February 2026 · 6 min read

Let me be clear upfront: safety checks on LLM output are essential. Blocking toxic, dangerous, or structurally invalid output is non-negotiable. Every production system should have them.

This post isn't about whether you need those checks. You do. It's about a specific blind spot they architecturally cannot address — and why that blind spot is responsible for most of the LLM failures teams actually experience in production.

Safety vs. correctness

Safety tools answer one question: "Is this output safe?" They check for PII leaks, toxic language, schema compliance, topic boundaries. Important things.

But there's a different question they don't ask: "Is this output correct?"

A response can be perfectly safe and completely wrong:

invoice_validation.log
// Invoice extraction — safety validation

PII check:       PASS  // no SSN, no credit card numbers
Toxicity:        PASS  // professional language
Schema:          PASS  // valid JSON, all fields present
Topic boundary:  PASS  // response is about invoices

Output:
{
  "vendor": "Acme Corp",
  "amount": 12,450.00,     // wrong — actual: $124,500.00
  "due_date": "2025-03-15",  // wrong — actual: 2025-05-13
  "currency": "EUR"          // wrong — invoice is in USD
}

// Safety result: ALL PASS
// Actual result: 3 of 4 fields are wrong

This isn't theoretical. It's the most common failure mode in production extraction workloads. The output looks right. It passes every check. It's confidently wrong.

The retry tax

When safety checks do catch something — a schema violation, an out-of-bounds response — the standard recovery is to retry: call the LLM again and hope the next attempt passes.

retry_economics.txt
// Retry economics at scale

base_calls:      100,000/month
failure_rate:    22%
retries_needed:  22,000
avg_retries:     2.3x
extra_calls:     50,600
cost_multiplier: 1.5x

// Retry attempt #2 introduces NEW errors 18% of the time

You're paying 50% more and still getting unreliable output. The retry loop is a tax on uncertainty, not a solution to it.

The quiet failures

The failures that actually hurt aren't the ones safety checks catch. They're the ones that pass through silently:

None are safety violations. All are accuracy failures. And they create liability, lose customers, and erode trust.

The gap is structural

This isn't a criticism of any specific tool. Guardrails AI, NeMo Guardrails, and LangChain's safety middleware are well-engineered solutions for the safety problem. Evaluation platforms like DeepEval, Promptfoo, and LangSmith solve the testing problem. Each layer does what it was designed to do. The accuracy problem is different:

You need both. Safety AND correctness. They're complementary layers, not competing solutions.

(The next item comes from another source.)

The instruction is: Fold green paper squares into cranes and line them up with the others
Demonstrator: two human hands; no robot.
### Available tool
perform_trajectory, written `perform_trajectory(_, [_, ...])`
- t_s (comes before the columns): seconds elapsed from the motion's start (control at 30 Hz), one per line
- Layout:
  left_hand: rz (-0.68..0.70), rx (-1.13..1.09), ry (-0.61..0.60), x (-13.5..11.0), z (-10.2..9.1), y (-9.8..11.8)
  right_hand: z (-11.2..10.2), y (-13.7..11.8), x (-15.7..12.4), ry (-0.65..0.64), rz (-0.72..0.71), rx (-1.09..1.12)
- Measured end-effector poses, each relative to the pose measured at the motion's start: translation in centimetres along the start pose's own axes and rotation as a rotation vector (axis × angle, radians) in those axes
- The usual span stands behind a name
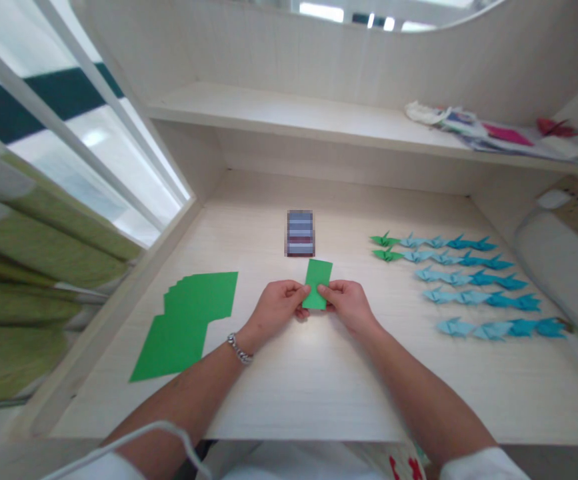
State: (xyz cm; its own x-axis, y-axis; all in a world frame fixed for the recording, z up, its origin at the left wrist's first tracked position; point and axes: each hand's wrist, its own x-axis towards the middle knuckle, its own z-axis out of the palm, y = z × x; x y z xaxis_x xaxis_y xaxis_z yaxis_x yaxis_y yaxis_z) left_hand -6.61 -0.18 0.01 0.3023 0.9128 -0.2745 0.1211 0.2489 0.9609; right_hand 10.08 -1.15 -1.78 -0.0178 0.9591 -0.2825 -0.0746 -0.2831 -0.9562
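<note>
A green sheet of origami paper [319, 270], folded into a narrow upright rectangle, is held just above the desk. My left hand [285, 303] pinches its left edge between thumb and fingers, and a bracelet circles that wrist. On the opposite edge, my right hand [347, 300] grips the paper the same way, thumb on the front. Beyond the paper lies a phone-like object [301, 233], its face pixelated. Flat green paper sheets [193, 300] overlap in a fanned pile left of my left hand. Rows of folded paper cranes [469, 277] in green, light blue and darker blue stand to the right.
A shelf [319, 123] runs across the back, with papers and small items [503, 133] at its right. A wall socket with a plug [553, 199] is at far right. To the left are a barred window and a green curtain [33, 267]. A white cable [159, 427] crosses my left forearm.
</note>
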Motion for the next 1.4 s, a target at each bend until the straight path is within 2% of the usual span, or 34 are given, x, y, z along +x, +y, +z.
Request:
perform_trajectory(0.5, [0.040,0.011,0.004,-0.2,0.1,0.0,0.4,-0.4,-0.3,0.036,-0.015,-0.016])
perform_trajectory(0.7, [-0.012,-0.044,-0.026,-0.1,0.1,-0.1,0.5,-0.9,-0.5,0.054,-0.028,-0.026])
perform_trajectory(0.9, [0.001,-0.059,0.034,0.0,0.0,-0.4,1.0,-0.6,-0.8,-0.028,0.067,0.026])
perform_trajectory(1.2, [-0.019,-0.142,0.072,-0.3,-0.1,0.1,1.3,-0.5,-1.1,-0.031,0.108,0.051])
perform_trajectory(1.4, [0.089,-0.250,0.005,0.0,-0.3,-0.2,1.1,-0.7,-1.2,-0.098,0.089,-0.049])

What a correction layer looks like

corrected_output.json
// Same invoice — with correction

{
  "trust_status": "VERIFIED",
  "confidence":   0.96,
  "corrections": [
    { field: "amount",   was: 12450,      now: 124500,    reason: "decimal position" },
    { field: "due_date", was: "2025-03-15", now: "2025-05-13", reason: "digit transposition" },
    { field: "currency", was: "EUR",        now: "USD",        reason: "source mismatch" }
  ]
}

Every correction is explicit. Every field has a confidence score. And it happens within the same single LLM call. No retries. No extra cost.

That's what we're building with LiveFix — the correctness layer that safety tools architecturally can't provide. If you're comparing Guardrails AI vs LiveFix or evaluating a NeMo Guardrails alternative, the distinction is clear: safety tools filter harmful content, LiveFix corrects inaccurate content. Both matter. But only one prevents wrong answers from reaching your users.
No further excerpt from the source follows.